● **INSTRUCTIONS FOR THE TASK**
Every line of the material below needs to be written out exactly, please.
>>>
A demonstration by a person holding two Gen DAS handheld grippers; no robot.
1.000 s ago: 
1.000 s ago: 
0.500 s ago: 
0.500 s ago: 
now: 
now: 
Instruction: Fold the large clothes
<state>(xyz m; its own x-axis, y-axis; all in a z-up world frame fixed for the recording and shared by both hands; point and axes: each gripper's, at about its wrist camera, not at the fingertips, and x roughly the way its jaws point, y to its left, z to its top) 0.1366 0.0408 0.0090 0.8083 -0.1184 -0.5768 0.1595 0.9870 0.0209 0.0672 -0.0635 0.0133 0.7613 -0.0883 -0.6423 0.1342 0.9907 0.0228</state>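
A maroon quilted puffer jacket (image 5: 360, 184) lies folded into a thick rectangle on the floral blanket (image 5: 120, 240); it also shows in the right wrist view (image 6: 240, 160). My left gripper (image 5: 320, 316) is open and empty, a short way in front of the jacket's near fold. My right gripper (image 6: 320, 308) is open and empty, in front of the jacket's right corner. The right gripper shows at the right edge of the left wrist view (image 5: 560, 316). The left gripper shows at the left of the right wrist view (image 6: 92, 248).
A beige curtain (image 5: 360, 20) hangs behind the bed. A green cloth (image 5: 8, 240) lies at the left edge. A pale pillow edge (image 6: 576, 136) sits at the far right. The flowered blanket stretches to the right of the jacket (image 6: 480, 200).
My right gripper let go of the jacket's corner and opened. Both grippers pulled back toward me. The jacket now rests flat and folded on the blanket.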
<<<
● **RESPONSE TO THE EXERCISE**
A demonstration by a person holding two Gen DAS handheld grippers; no robot.
1.000 s ago: 
1.000 s ago: 
0.500 s ago: 
0.500 s ago: 
now: 
now: 
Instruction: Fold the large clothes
<state>(xyz m; its own x-axis, y-axis; all in a z-up world frame fixed for the recording and shared by both hands; point and axes: each gripper's, at about its wrist camera, not at the fingertips, and x roughly the way its jaws point, y to its left, z to its top) 0.1366 0.0408 0.0090 0.8083 -0.1184 -0.5768 0.1595 0.9870 0.0209 0.0672 -0.0635 0.0133 0.7613 -0.0883 -0.6423 0.1342 0.9907 0.0228</state>
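A maroon quilted puffer jacket (image 5: 360, 184) lies folded into a thick rectangle on the floral blanket (image 5: 120, 240); it also shows in the right wrist view (image 6: 240, 160). My left gripper (image 5: 320, 316) is open and empty, a short way in front of the jacket's near fold. My right gripper (image 6: 320, 308) is open and empty, in front of the jacket's right corner. The right gripper shows at the right edge of the left wrist view (image 5: 560, 316). The left gripper shows at the left of the right wrist view (image 6: 92, 248).
A beige curtain (image 5: 360, 20) hangs behind the bed. A green cloth (image 5: 8, 240) lies at the left edge. A pale pillow edge (image 6: 576, 136) sits at the far right. The flowered blanket stretches to the right of the jacket (image 6: 480, 200).
My right gripper let go of the jacket's corner and opened. Both grippers pulled back toward me. The jacket now rests flat and folded on the blanket.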

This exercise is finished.